(Saved entries)
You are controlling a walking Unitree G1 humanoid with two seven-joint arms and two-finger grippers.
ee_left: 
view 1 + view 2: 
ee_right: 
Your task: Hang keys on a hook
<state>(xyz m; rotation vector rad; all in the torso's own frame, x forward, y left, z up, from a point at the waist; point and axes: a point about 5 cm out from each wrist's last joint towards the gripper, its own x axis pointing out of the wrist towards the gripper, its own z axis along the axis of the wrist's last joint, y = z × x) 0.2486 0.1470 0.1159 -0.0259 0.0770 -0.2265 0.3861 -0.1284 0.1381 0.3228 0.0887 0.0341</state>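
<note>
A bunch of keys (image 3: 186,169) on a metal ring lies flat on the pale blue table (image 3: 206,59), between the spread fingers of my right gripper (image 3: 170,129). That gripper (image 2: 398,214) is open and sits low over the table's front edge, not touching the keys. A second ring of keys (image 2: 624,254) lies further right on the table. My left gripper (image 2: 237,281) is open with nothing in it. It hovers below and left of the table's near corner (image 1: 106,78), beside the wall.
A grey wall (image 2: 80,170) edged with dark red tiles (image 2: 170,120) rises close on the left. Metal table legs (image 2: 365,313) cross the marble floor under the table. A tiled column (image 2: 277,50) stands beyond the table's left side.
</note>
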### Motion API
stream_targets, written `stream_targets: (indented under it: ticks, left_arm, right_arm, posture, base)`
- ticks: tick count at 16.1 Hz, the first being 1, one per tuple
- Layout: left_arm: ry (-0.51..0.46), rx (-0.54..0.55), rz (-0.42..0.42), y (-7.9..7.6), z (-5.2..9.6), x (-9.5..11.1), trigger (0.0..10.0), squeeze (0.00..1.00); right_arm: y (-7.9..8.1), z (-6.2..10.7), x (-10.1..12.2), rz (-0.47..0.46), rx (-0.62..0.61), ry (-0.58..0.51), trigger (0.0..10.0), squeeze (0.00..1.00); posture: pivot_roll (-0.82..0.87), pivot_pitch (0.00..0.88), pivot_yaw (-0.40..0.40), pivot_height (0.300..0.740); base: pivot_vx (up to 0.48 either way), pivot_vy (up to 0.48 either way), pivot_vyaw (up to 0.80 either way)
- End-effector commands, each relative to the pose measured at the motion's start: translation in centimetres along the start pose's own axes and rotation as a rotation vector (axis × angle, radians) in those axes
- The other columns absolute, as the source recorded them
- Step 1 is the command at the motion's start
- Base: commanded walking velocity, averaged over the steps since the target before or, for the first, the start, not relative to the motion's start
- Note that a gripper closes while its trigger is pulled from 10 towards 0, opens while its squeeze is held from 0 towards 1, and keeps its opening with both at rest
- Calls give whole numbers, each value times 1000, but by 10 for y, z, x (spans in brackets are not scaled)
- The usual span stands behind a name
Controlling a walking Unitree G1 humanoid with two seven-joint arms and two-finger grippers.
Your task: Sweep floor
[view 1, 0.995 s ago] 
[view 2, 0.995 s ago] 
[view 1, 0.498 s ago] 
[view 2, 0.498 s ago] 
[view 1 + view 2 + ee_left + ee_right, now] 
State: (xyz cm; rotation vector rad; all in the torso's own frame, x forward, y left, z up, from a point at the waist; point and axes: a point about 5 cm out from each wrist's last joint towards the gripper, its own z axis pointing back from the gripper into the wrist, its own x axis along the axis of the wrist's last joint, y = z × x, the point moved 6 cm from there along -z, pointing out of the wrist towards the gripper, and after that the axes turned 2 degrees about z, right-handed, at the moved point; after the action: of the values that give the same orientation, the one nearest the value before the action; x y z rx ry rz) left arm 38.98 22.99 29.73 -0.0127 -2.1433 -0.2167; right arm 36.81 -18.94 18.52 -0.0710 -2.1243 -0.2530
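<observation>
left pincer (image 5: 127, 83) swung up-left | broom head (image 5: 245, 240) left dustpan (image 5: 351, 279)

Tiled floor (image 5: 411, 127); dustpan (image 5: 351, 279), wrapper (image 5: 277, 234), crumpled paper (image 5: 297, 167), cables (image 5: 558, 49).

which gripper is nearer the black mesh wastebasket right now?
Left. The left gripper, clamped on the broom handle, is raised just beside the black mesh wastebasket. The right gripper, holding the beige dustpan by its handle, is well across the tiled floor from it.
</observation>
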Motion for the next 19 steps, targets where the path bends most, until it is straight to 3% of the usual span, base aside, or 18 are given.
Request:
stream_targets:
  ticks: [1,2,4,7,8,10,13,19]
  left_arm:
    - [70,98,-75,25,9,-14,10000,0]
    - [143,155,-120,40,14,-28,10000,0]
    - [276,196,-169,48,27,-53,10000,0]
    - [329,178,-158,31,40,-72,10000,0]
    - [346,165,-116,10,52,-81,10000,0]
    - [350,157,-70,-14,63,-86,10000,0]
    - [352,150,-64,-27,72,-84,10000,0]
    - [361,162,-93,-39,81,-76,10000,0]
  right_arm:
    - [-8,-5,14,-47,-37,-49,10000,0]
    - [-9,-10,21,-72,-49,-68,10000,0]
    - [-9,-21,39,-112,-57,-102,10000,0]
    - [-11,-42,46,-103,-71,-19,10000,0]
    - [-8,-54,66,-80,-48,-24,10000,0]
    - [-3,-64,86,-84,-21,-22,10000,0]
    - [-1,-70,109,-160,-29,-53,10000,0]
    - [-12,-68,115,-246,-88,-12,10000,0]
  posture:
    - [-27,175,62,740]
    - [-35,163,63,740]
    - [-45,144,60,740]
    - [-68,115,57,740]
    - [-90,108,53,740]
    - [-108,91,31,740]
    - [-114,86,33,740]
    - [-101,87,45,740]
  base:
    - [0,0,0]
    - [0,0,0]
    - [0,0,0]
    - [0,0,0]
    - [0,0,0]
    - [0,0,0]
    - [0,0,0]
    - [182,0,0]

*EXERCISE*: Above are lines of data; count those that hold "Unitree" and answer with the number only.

*WRITTEN SOLUTION*: 2